Open tp opened 5 years ago
To support rest argument at the end, I think we'll have to use something like the (previous) calls(returnAfter, 3000, 'test').returning('test')
. (otherwise there is no clear place to put the return value)
Do we need this kind of pattern matching? Also what to do when you only care about the second parameter but not the first one?
I would propose to allow to give mocks functions which will be called with the args and then the user can do some matching on their own. The only downside to that, if a function returns another function, you would also need to wrap them in the test. Though this isn't a typical use case in OMS or the App, I think.
I think matching on the parameters in order is a good start and should work for most functions.
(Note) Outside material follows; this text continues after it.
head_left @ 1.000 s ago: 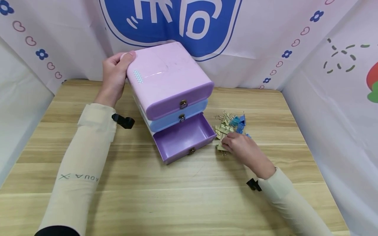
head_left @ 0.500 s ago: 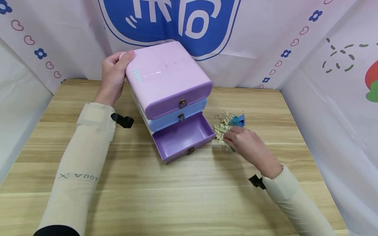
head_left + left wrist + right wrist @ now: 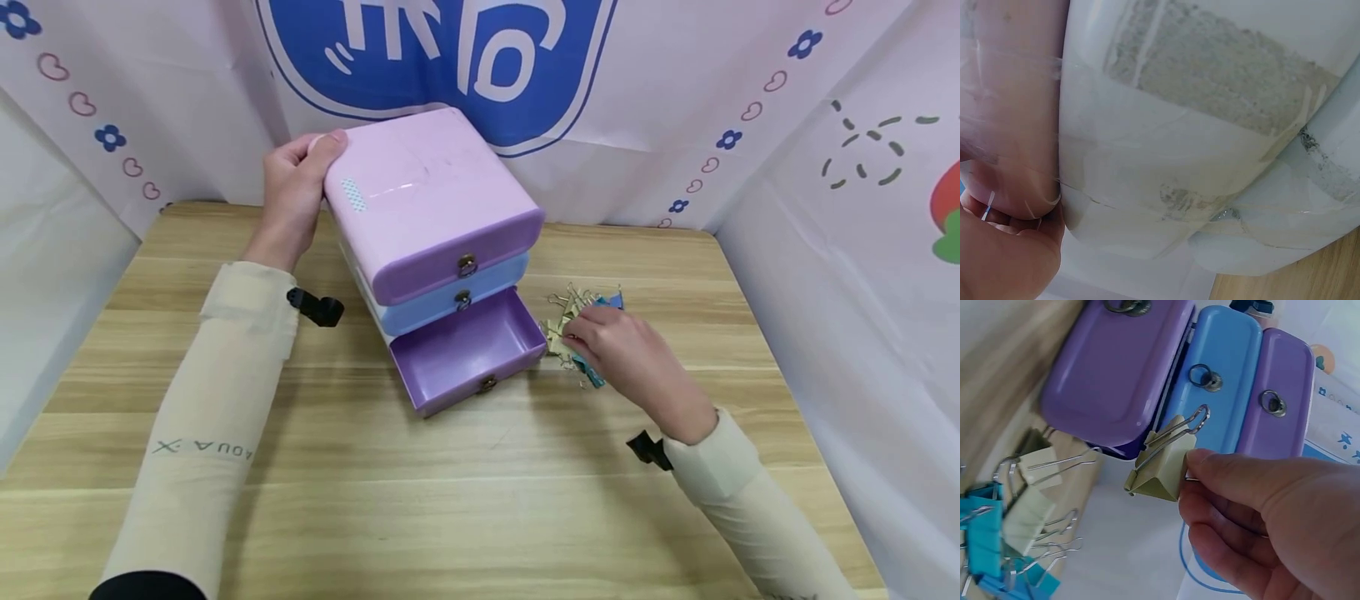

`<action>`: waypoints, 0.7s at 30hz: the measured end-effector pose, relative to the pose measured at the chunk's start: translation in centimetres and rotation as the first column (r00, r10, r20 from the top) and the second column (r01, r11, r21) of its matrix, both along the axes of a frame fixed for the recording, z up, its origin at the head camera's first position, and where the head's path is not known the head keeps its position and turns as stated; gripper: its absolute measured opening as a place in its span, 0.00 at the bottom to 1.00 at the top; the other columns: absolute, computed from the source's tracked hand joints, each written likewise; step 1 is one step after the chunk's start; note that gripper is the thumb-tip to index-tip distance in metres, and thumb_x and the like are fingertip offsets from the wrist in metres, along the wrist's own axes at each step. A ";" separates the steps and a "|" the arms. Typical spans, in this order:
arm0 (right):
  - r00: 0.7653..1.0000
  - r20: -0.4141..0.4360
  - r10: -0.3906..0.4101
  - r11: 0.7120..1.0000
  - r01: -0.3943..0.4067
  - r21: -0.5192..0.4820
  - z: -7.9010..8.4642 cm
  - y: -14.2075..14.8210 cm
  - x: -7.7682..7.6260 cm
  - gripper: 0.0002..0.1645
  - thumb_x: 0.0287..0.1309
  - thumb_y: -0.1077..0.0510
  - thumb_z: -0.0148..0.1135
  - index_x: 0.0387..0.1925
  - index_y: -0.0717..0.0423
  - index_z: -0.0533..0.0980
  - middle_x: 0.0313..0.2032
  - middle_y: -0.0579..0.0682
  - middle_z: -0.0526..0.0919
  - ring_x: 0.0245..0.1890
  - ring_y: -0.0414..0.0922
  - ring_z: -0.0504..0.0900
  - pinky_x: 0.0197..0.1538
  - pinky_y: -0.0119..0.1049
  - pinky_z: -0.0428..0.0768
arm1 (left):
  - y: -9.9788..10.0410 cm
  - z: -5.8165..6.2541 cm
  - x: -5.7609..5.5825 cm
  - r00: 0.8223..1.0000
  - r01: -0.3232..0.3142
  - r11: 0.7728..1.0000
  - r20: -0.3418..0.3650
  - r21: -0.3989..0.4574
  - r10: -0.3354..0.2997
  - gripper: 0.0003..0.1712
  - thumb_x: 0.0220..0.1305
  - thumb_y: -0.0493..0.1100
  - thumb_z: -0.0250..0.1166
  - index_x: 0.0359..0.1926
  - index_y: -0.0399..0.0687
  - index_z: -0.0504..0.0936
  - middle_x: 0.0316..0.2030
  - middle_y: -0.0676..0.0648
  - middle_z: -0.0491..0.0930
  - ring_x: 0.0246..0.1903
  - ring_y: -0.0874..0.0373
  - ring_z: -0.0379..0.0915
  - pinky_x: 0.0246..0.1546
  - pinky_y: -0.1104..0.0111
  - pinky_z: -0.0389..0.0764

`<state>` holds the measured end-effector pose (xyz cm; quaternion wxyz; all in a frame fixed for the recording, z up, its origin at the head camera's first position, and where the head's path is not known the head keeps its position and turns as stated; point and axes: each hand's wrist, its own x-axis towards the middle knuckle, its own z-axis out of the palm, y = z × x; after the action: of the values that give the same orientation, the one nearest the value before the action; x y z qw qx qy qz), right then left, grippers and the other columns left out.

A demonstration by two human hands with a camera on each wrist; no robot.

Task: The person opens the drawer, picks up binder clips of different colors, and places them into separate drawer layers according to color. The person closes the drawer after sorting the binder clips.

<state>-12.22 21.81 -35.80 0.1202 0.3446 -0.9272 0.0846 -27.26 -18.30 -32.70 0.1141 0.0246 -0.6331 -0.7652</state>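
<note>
My left hand (image 3: 292, 196) grips the back left top corner of a small drawer cabinet (image 3: 435, 183), thumb over the pink top; in the left wrist view its fingers (image 3: 1013, 256) curl round the corner. The cabinet's bottom purple drawer (image 3: 465, 350) is pulled out with nothing inside; the blue and upper purple drawers are closed. My right hand (image 3: 637, 358) is just right of this drawer. Between thumb and fingers it pinches a pale yellow binder clip (image 3: 1166, 462), close in front of the drawer fronts in the right wrist view.
A pile of pale yellow, teal and blue binder clips (image 3: 1029, 519) lies on the wooden table (image 3: 420, 517) right of the open drawer, partly hidden by the right hand in the head view. A white printed cloth (image 3: 637, 167) hangs behind the cabinet.
My right hand has risen slightly from the clips, pinching a yellow binder clip. A teal clip now shows below it at the near side of the pile. The left hand keeps its grip.
</note>
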 end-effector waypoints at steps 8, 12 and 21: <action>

If the user really only cares about specific values we could provide an any
value and not look at those in the comparison.
Having a function and force user do the validation will bloat the test code, as for example this example with redux-saga-test-plan
's expectSaga
from OMS:
.provide([
[select(getSessionId), undefined],
{
call(effect, next) {
if (effect.fn === callApi) {
if (effect.args[0].path === 'v2/xxx') {
return {data: {xxx}};
}
}
return next();
},
},
])
With you suggestion the use wouldn't have to check the fn
but still the individual arguments. (Which they could of course do via a helper like equals
).
But even then they'd still be forced to throw
there own error in here, or how else would they communicate: "nope, didn't match"? (Or maybe another Symbol
so the test util can try the next mock).
So overall I think having this build in will result in nicer and short tests code.
I was more thinking of something like:
return expectSaga(watchForUserSelectorToCountIfNotChangedWithing3s)
.withReducer(userReducer)
.withMocks([
call(sleep, Promise.resolve()),
// This function just gets the arguments which were passed to it and can return a value based on that
select(getCount, (id) => id === 5 ? 1 : 4),
// Ignoring parameters
select(getStreamById, (_, filterId) => filterId === 5 ? 1 : 4),
])
Ok, but I still think that makes the test setup a little harder to read if that is the only way / the default.
And also the mentioned drawback of not being able to handle function return values would be an issue for me when treating this as a general library.
Would
select(getStreamById, 5).returning(1)
select(getStreamById, any).returning(4)
be so bad? Another downside with the function would be that it's unclear how often the mock is expected to be used. (I think currently we remove them after each usage).
Lastly, is it really common to run the same function so often that a callback-approach is warranted instead of stating the invocations explicitly? That would to me only seem useful in a loop, and only if the result of the function is trivially generated, such that the logic could be repeated in the test. For all more complex functions, it would probably be really lengthy to provide mock outputs inline in the test.
And then assert that these match before substituting the value.
TODO: Should it throw if it found a matching mock (same function) but different params?